- **The problem**:
Each entry must appear again exactly as it does in the source.

- **The data**:

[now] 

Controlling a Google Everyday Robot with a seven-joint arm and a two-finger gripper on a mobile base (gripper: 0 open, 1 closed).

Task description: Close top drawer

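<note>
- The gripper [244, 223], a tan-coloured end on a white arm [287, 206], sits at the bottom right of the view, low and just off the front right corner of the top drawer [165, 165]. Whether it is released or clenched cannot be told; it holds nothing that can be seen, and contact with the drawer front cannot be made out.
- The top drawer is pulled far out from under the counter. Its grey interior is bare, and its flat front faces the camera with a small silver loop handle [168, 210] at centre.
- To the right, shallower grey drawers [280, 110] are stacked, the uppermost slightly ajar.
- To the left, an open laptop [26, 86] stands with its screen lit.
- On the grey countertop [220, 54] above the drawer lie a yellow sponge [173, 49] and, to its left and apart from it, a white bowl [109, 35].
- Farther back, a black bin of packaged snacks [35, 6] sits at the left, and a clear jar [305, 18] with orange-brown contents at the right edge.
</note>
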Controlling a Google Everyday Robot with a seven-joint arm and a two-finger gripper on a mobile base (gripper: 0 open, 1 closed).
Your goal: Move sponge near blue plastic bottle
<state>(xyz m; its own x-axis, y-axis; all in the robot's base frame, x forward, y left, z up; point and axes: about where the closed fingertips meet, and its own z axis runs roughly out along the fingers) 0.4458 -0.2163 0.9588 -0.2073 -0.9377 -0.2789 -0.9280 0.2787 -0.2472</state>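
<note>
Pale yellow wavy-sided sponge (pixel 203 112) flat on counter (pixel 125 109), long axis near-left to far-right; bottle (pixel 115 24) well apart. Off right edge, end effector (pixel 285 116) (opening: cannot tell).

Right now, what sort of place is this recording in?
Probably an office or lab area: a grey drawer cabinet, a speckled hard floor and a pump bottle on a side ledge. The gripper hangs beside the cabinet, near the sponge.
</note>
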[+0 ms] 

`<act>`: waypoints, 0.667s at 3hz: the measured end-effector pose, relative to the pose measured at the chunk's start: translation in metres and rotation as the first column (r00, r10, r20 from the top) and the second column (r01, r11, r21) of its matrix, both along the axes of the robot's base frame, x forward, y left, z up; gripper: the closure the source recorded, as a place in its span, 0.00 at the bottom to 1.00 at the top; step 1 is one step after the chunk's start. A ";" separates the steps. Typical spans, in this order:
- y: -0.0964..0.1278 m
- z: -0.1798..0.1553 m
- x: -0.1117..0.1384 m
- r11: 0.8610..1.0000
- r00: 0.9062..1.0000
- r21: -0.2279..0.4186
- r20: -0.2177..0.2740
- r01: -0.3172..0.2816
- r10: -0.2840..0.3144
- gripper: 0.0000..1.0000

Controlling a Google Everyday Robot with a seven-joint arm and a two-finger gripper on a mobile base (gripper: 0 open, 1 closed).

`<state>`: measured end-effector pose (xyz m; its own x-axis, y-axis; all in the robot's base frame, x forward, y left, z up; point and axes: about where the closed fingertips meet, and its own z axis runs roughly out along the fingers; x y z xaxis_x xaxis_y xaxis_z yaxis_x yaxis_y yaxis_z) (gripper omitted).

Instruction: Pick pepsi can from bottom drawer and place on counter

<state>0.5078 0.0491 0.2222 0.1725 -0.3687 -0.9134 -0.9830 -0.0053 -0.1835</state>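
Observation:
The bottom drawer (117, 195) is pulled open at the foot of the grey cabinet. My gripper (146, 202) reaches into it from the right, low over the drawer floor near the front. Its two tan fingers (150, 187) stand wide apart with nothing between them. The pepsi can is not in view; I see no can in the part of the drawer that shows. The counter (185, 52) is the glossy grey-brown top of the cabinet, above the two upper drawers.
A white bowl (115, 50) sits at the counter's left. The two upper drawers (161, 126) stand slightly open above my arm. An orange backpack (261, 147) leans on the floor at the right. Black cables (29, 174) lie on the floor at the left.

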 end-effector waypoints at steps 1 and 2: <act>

- **Completed task**:
[now] 

Controlling a Google Everyday Robot with a seven-joint arm and a two-finger gripper on a mobile base (gripper: 0 open, 1 closed).

Task description: Close top drawer

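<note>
- The gripper [244, 223], a tan-coloured end on a white arm [287, 206], sits at the bottom right of the view, low and just off the front right corner of the top drawer [165, 165]. Whether it is released or clenched cannot be told; it holds nothing that can be seen, and contact with the drawer front cannot be made out.
- The top drawer is pulled far out from under the counter. Its grey interior is bare, and its flat front faces the camera with a small silver loop handle [168, 210] at centre.
- To the right, shallower grey drawers [280, 110] are stacked, the uppermost slightly ajar.
- To the left, an open laptop [26, 86] stands with its screen lit.
- On the grey countertop [220, 54] above the drawer lie a yellow sponge [173, 49] and, to its left and apart from it, a white bowl [109, 35].
- Farther back, a black bin of packaged snacks [35, 6] sits at the left, and a clear jar [305, 18] with orange-brown contents at the right edge.
</note>
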Controlling a Google Everyday Robot with a seven-joint arm and a two-finger gripper on a mobile base (gripper: 0 open, 1 closed).
Your goal: Move sponge near blue plastic bottle
<state>(xyz m; its own x-axis, y-axis; all in the robot's base frame, x forward, y left, z up; point and axes: about where the closed fingertips meet, and its own z axis runs roughly out along the fingers) 0.4458 -0.2163 0.9588 -0.2073 -0.9377 -0.2789 -0.9280 0.2787 -0.2472</state>
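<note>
Pale yellow wavy-sided sponge (pixel 203 112) flat on counter (pixel 125 109), long axis near-left to far-right; bottle (pixel 115 24) well apart. Off right edge, end effector (pixel 285 116) (opening: cannot tell).

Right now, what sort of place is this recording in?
Probably an office or lab area: a grey drawer cabinet, a speckled hard floor and a pump bottle on a side ledge. The gripper hangs beside the cabinet, near the sponge.
</note>
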[+0 ms] 

`<act>`: waypoints, 0.667s at 3hz: the measured end-effector pose, relative to the pose measured at the chunk's start: translation in metres and rotation as the first column (r00, r10, r20 from the top) and the second column (r01, r11, r21) of its matrix, both along the axes of the robot's base frame, x forward, y left, z up; gripper: the closure the source recorded, as a place in its span, 0.00 at the bottom to 1.00 at the top; step 1 is one step after the chunk's start. A ";" separates the steps. Typical spans, in this order:
- y: -0.0964..0.1278 m
- z: -0.1798..0.1553 m
- x: -0.1117..0.1384 m
- r11: 0.8610..1.0000
- r00: 0.9062..1.0000
- r21: -0.2279..0.4186
- r20: -0.2177..0.2740
- r01: -0.3172..0.2816
- r10: -0.2840..0.3144
- gripper: 0.0000..1.0000

Controlling a Google Everyday Robot with a seven-joint arm and a two-finger gripper on a mobile base (gripper: 0 open, 1 closed).

`<state>`: measured end-effector pose (xyz m; its own x-axis, y-axis; all in the robot's base frame, x forward, y left, z up; point and axes: about where the closed fingertips meet, and its own z axis runs roughly out along the fingers; x y z xaxis_x xaxis_y xaxis_z yaxis_x yaxis_y yaxis_z) (gripper omitted).

Instruction: Pick pepsi can from bottom drawer and place on counter

<state>0.5078 0.0491 0.2222 0.1725 -0.3687 -0.9134 -0.9830 -0.0053 -0.1835</state>
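Observation:
The bottom drawer (117, 195) is pulled open at the foot of the grey cabinet. My gripper (146, 202) reaches into it from the right, low over the drawer floor near the front. Its two tan fingers (150, 187) stand wide apart with nothing between them. The pepsi can is not in view; I see no can in the part of the drawer that shows. The counter (185, 52) is the glossy grey-brown top of the cabinet, above the two upper drawers.
A white bowl (115, 50) sits at the counter's left. The two upper drawers (161, 126) stand slightly open above my arm. An orange backpack (261, 147) leans on the floor at the right. Black cables (29, 174) lie on the floor at the left.
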
 end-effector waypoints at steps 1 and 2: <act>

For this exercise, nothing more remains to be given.